Required action:
The whole answer is the data below, retyped exactly.

++++++++++++++++++++

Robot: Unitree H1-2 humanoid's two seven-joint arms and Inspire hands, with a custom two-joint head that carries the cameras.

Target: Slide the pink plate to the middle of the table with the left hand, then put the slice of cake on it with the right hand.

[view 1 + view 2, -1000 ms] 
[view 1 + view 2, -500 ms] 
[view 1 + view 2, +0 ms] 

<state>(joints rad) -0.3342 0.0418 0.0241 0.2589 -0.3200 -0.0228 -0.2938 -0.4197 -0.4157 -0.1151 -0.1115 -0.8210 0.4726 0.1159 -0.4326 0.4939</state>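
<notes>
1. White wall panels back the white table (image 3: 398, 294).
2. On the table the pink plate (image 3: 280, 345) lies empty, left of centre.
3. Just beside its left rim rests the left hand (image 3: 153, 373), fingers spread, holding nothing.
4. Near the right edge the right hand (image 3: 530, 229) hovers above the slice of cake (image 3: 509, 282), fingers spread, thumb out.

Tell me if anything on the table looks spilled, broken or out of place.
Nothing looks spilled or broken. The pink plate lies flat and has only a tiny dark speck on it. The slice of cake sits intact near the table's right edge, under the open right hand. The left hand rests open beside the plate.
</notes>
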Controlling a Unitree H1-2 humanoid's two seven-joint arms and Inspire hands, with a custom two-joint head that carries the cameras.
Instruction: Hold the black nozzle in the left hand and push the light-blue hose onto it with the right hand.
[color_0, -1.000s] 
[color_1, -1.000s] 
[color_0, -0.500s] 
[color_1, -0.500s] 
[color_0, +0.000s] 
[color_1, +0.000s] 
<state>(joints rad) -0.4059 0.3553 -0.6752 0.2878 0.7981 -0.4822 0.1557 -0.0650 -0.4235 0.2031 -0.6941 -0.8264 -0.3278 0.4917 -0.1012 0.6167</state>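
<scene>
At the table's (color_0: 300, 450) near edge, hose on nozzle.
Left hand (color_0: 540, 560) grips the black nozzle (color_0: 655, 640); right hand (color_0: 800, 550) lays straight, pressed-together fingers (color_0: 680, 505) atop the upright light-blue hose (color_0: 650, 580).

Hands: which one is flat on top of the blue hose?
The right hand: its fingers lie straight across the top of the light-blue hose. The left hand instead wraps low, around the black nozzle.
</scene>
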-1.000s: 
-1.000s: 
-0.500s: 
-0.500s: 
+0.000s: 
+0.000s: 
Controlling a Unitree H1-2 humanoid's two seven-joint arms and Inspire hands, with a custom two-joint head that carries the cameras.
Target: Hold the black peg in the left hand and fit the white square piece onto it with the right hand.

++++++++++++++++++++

Answer area:
Robot: Unitree H1-2 humanoid's two seven-joint arms and Inspire hands, with a custom two-joint head that carries the cameras.

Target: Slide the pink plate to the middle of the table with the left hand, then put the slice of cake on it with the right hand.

[view 1 + view 2, -1000 ms] 
[view 1 + view 2, -500 ms] 
[view 1 + view 2, +0 ms] 

<state>(joints rad) -0.3342 0.0418 0.0241 0.2589 -0.3200 -0.0228 -0.2938 -0.4197 -0.4157 -0.1151 -0.1115 -0.8210 0.4726 0.1159 -0.4326 0.4939</state>
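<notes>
1. White wall panels back the white table (image 3: 398, 294).
2. On the table the pink plate (image 3: 280, 345) lies empty, left of centre.
3. Just beside its left rim rests the left hand (image 3: 153, 373), fingers spread, holding nothing.
4. Near the right edge the right hand (image 3: 530, 229) hovers above the slice of cake (image 3: 509, 282), fingers spread, thumb out.

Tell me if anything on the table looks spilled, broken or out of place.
Nothing looks spilled or broken. The pink plate lies flat and has only a tiny dark speck on it. The slice of cake sits intact near the table's right edge, under the open right hand. The left hand rests open beside the plate.
</notes>
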Controlling a Unitree H1-2 humanoid's two seven-joint arms and Inspire hands, with a custom two-joint head that carries the cameras.
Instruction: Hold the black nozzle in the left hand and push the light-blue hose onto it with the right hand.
[color_0, -1.000s] 
[color_1, -1.000s] 
[color_0, -0.500s] 
[color_1, -0.500s] 
[color_0, +0.000s] 
[color_1, +0.000s] 
<state>(joints rad) -0.4059 0.3553 -0.6752 0.2878 0.7981 -0.4822 0.1557 -0.0650 -0.4235 0.2031 -0.6941 -0.8264 -0.3278 0.4917 -0.1012 0.6167</state>
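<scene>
At the table's (color_0: 300, 450) near edge, hose on nozzle.
Left hand (color_0: 540, 560) grips the black nozzle (color_0: 655, 640); right hand (color_0: 800, 550) lays straight, pressed-together fingers (color_0: 680, 505) atop the upright light-blue hose (color_0: 650, 580).

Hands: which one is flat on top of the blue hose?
The right hand: its fingers lie straight across the top of the light-blue hose. The left hand instead wraps low, around the black nozzle.
</scene>
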-1.000s: 
-1.000s: 
-0.500s: 
-0.500s: 
+0.000s: 
+0.000s: 
Controlling a Unitree H1-2 humanoid's two seven-joint arms and Inspire hands, with a custom two-joint head that carries the cameras.
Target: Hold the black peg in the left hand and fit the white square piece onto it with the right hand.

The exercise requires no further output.